* [Prompt] Please count the lines with the word "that" in the material below, then state the number by itself.

* [Records provided]
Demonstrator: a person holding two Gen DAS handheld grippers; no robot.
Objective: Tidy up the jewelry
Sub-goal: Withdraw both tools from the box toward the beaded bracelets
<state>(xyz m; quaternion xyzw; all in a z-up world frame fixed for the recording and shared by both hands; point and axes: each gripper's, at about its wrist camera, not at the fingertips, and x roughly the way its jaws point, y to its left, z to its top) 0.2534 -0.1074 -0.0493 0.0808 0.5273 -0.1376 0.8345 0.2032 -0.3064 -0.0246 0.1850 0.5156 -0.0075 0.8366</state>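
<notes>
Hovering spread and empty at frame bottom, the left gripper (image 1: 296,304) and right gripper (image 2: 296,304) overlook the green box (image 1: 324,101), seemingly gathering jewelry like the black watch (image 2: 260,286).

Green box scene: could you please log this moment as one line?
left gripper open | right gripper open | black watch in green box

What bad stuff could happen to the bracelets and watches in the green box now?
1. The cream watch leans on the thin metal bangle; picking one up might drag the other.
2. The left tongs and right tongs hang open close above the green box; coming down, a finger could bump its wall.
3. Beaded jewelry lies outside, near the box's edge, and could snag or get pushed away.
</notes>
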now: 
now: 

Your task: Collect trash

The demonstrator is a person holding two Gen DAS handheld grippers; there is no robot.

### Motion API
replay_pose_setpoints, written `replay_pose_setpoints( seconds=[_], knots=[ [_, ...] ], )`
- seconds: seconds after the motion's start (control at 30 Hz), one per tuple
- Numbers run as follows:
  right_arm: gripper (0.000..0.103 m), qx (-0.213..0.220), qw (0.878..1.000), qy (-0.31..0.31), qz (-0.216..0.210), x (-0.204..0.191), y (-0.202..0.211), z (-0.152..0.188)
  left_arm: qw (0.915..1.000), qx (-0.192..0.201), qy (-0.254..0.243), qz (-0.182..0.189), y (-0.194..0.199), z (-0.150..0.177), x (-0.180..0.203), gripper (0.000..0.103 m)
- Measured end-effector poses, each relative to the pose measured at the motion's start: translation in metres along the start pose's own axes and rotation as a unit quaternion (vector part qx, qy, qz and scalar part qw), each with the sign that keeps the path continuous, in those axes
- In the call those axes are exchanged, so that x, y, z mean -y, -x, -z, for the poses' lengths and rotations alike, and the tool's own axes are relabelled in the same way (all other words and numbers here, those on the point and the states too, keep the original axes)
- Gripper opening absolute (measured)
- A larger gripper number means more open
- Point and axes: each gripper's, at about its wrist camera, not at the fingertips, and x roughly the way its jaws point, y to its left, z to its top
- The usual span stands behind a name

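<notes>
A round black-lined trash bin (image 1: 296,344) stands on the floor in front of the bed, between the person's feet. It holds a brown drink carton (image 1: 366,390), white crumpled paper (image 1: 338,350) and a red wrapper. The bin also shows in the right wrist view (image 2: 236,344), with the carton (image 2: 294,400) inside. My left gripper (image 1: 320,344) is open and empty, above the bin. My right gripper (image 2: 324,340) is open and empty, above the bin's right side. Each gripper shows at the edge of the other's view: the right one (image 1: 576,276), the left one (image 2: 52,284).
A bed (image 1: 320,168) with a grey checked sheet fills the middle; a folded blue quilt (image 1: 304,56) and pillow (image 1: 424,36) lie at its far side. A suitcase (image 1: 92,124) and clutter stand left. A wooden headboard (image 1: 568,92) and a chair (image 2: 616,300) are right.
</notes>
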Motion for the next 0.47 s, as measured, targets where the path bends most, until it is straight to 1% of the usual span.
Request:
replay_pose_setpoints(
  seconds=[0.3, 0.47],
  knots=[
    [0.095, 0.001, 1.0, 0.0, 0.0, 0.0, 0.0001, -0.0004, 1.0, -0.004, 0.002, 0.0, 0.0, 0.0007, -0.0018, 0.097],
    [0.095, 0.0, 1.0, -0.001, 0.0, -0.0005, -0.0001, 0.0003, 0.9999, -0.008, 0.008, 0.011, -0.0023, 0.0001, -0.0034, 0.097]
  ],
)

* [Exercise result] 2